In December 2017, hospitals CIOs said they planned to mostly focus on EHR integration and mobile adoption and physician buy-in, according to a survey then-conducted by Springfield, Va.-based Spok, a clinical communications solutions company, of College of Healthcare Information Management Executives (CHIME) member CIOs.

The survey from one year ago found that across hospitals, 40 percent of CIO respondents said deploying an enterprise analytics platform is a top priority in 2018. Seventy-one percent of respondents cited integrating with the EHR is a top priority, and 62 percent said physician adoption and buy-in for securing messaging was a top priority in the next 18 months. What’s more, 38 percent said optimizing EHR integration with other hospital systems with a key focus for 2018.

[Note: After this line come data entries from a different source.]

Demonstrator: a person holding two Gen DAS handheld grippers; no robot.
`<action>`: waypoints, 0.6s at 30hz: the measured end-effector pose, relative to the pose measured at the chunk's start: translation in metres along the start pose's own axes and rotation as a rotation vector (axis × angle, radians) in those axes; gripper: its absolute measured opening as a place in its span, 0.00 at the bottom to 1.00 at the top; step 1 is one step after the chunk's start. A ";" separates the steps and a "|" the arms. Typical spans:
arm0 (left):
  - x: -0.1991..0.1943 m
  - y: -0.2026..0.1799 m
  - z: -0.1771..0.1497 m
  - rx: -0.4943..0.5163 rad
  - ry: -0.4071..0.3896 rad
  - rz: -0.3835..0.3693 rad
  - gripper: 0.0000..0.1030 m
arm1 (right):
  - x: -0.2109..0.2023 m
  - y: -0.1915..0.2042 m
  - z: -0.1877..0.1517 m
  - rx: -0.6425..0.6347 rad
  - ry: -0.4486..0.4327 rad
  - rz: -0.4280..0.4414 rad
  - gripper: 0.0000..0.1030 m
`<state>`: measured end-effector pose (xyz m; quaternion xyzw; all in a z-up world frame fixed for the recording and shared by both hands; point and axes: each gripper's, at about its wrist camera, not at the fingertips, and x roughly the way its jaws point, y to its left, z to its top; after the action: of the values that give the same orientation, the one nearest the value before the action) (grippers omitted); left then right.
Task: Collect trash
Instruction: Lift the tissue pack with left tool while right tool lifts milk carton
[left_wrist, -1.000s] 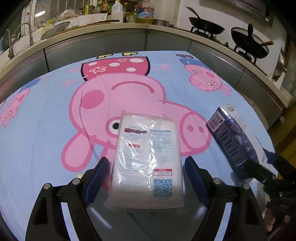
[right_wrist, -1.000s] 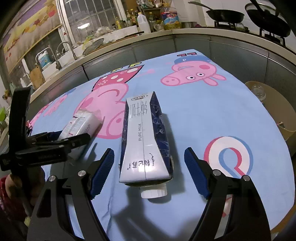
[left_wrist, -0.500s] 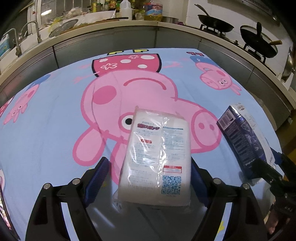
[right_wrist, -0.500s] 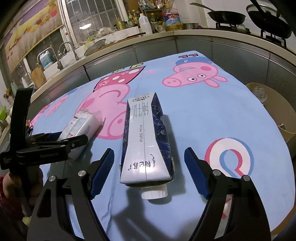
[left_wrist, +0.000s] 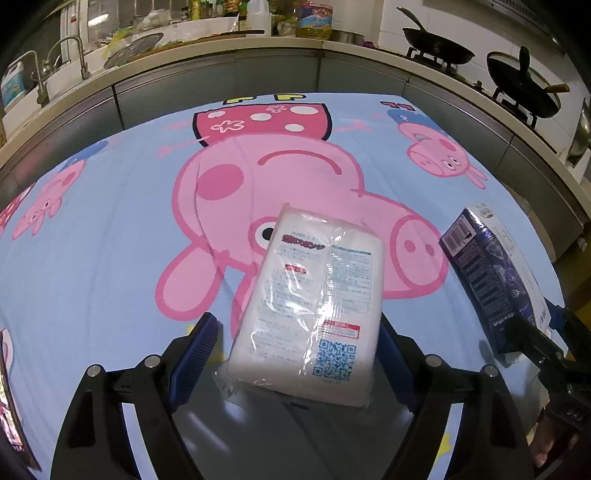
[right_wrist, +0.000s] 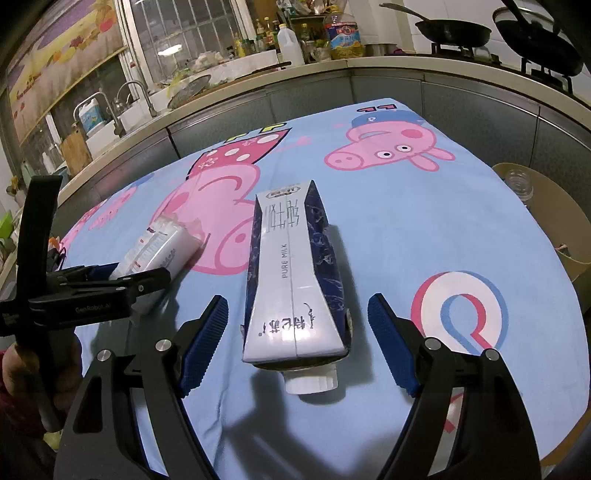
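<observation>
While jaws gape, milk carton (right_wrist: 295, 280) lies between right gripper (right_wrist: 297, 336).

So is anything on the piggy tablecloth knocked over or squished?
Yes. The milk carton lies on its side between the open right hand-held gripper, cap toward the camera, and its sides look crumpled. The plastic-wrapped white pack lies flat and crooked between the open left hand-held gripper. Nothing spilled.

The milk carton (right_wrist: 295, 280) reads "PURE MILK"; the left hand-held gripper (right_wrist: 85, 291) reads "GenRobot.AI".
</observation>
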<state>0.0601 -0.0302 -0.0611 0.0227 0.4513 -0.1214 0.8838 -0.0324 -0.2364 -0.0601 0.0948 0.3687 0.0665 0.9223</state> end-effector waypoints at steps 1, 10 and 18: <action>0.000 0.000 0.000 -0.001 0.001 -0.001 0.81 | 0.000 0.000 0.000 -0.002 0.001 0.000 0.75; 0.000 0.002 0.003 -0.007 0.008 -0.005 0.80 | -0.001 0.002 0.001 -0.011 -0.004 -0.003 0.75; -0.001 0.006 0.003 -0.020 0.011 -0.004 0.80 | 0.001 0.000 0.001 -0.002 0.004 -0.004 0.75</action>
<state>0.0640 -0.0243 -0.0589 0.0136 0.4572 -0.1186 0.8813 -0.0310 -0.2368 -0.0596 0.0931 0.3708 0.0651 0.9217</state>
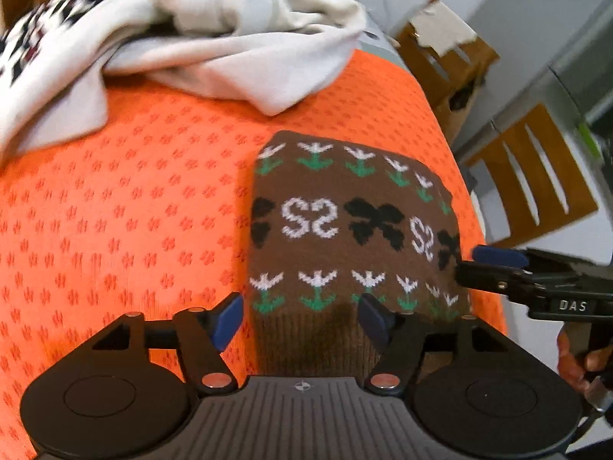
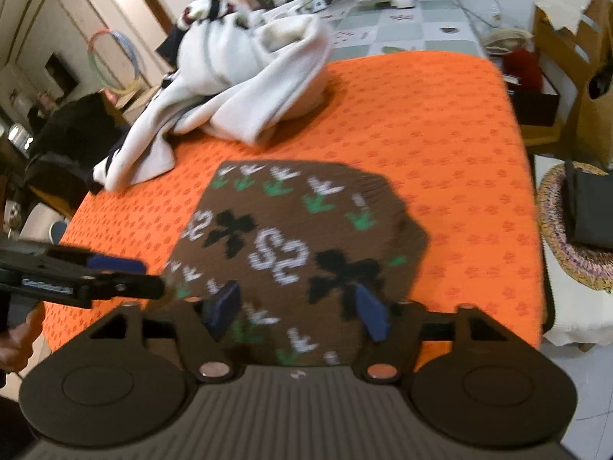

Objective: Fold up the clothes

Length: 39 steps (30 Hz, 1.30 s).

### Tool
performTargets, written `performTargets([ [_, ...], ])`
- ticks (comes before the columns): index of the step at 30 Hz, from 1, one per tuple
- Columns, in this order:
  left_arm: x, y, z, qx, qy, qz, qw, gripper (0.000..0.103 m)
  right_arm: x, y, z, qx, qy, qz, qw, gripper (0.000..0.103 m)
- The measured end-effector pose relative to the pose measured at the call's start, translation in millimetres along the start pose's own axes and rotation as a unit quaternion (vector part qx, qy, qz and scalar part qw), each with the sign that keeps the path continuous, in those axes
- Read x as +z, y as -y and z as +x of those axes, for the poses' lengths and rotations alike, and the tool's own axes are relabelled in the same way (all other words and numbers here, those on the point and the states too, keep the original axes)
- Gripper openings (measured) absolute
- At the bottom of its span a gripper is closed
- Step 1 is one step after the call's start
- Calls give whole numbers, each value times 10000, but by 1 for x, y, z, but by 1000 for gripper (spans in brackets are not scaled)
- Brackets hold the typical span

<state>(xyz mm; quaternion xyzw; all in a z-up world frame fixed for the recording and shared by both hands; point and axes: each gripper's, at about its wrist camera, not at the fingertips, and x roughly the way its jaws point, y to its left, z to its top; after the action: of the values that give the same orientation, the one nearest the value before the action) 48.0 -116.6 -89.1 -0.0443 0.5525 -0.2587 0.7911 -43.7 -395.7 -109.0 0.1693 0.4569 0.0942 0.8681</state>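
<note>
Brown knit, patterned with white-and-green flowers, black bows and white S shapes, makes up the folded sweater (image 1: 345,230) lying flat on the orange dotted cloth (image 1: 126,207) that covers the counter. In the left wrist view the left gripper (image 1: 302,320) has its jaws spread wide, gripping nothing; the sweater's ribbed hem lies between them and the patterned body stretches ahead. The left jaw sits over bare orange cloth just beside the sweater's edge, the right jaw over the knit.

The right gripper (image 2: 297,316) also stands with jaws wide apart and empty in its own view, both blue pads (image 2: 224,304) over the sweater, which spreads forward from them. From the left wrist view the right gripper enters at the sweater's right edge, its tip touching or just above the knit; I cannot tell which.

Beyond the sweater, well ahead of both sets of jaws, a crumpled white garment (image 2: 249,76) is heaped on the far part of the cloth. Wooden chairs (image 1: 536,168) stand off to the right.
</note>
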Motion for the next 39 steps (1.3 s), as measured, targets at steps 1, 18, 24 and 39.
performTargets([
  [1,0,-3,1,-52,10,-151,9999,73,1,5,-1,-23,28,37,10000,86],
  [18,7,-23,28,-628,-237,-626,9958,81,21,59,33,149,-78,851,9962,99],
  [24,16,-28,43,-870,-442,-588,9935,81,23,65,50,225,-25,1117,9935,99],
  [39,26,-15,53,-1080,-636,-262,9918,49,20,48,49,378,134,1263,9912,31],
])
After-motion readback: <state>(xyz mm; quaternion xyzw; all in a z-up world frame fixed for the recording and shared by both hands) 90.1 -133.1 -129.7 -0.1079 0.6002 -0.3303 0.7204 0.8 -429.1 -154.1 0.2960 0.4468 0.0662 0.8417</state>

Spok researchers were curious whether their predictions became reality, so they analyzed several industry reports and asked a handful of CIOs to recap their experiences from 2018. The most up-to-date responses revealed that compared to last year when just 40 percent of CIOs said they were deploying an enterprise analytics platform in 2018, harnessing data analytics looks to be a huge priority in 2019: 100 percent of the CIOs reported this as top of mind.

Further comparisons on 2018 predictions to realities included:

  • 62 percent of CIOs predicted 2018 as the year of EHR integration; 75 percent reported they are now integrating patient monitoring data
  • 79 percent said they were selecting and deploying technology primarily for secure messaging; now, 90 percent of hospitals have adopted mobile technology and report that it’s helping improve patient safety and outcomes
  • 54 percent said the top secure messaging challenge was adoption/buy in; now, 51 percent said they now involve clinicians in mobile policy and adoption

What’s more, regarding future predictions, 87 percent of CIOs said they expect to increase spending on cybersecurity in 2019, and in three years from now, 60 percent of respondents expect data to be stored in a hybrid/private cloud.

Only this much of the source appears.